In the late 60s and early 70s I had a small student office in the Linguistic Department at the University of Texas at Austin. That’s where I wrote my dissertation on the development of nasal vowels.
Next to me was the office of Jeffrey Elman, a fellow graduate student. I knew that he was working on something called “neural networks”, known also as “connection machines,” a field that was not taught in the department or anywhere at UT as far as I am aware.
Skeptical of received linguistic theory, I felt that Jeffrey was on a path leading to the understanding of language while I was not. Having fried my brain by majoring in philosophy as an undergraduate, I avoided semantics and even syntax (with all of Chomsky’s transformation rules) and huddled down at the phonological level (I didn’t have enough math to go all the way down to the phonetic level).
Today I came across this amazing video on Youtube:
The video begins by describing the state of neural nets when I was still in graduate school and follows their development up to the present day. Each step is clearly explained and exciting to listen to even though I don’t have the mathematical language needed to read the papers that they’re based on.
Jeffrey’s contribution comes early on. I find his work amazing because his machine learned to identify word boundaries from streams of letters (e.g.,sentenceswithnospacesbetweenwords), something that we linguists could imagine no way to do.

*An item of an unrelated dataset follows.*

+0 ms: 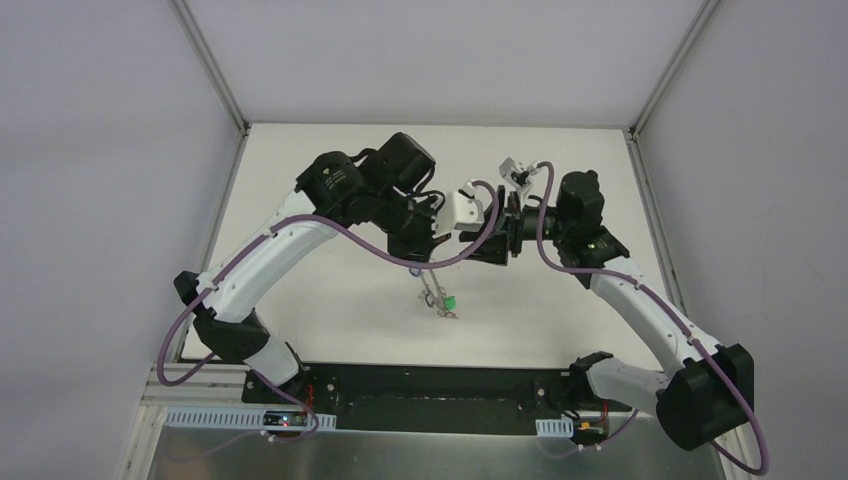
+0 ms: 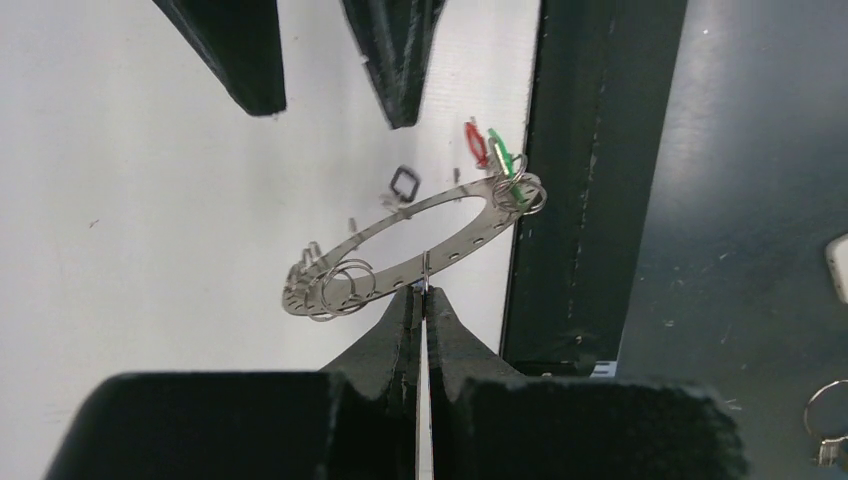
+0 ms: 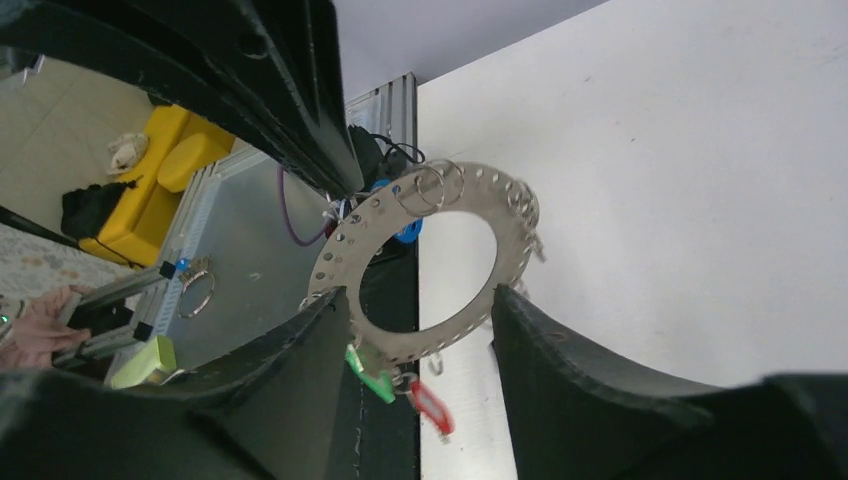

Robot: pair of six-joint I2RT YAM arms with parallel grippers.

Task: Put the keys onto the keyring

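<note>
Green key and red key hang on the keyring, clamped in the left claw; right claw gapes around it; others likely remain.

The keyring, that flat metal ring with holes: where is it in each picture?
Top external: keyring small, at centre.
Left wrist: keyring mid-frame, near rim pinched by the left gripper.
Right wrist: keyring central, between the open fingers of the right gripper.
Shared landmark: the green tag on its rim.
</note>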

I was even more excited when researchers introduced the idea of attention as a way to reduce the need for temporary memory. They might be using this word metaphorically but I suspect that the concept is surprisingly close to that of human attention. This is exciting because attention seems to be a fundamental component of what we mean by consciousness.
Equally thought-provoking is the speculation that “all perception is language”!
The video finishes up by saying that there are two schools of thought with respect to neural networks. Much as I respect Noam Chomsky as a linguist, I’m afraid I don’t agree with his opinion of neural networks. I’m on the side of those who say, “if it looks like thought, then it is thought”.
So why do I feel illiterate? Because I can’t read articles on neural networks, which are written in mathematical notation. After receiving my PhD I finally studied calculus and loved it as I prepared to study computer science. As a graduate student in UNC-CH’s computer science department, I wasn’t allowed to substitute a useless required math course used to subsidize professors who didn’t understand computers with two math courses that would have helped me understand neural networks.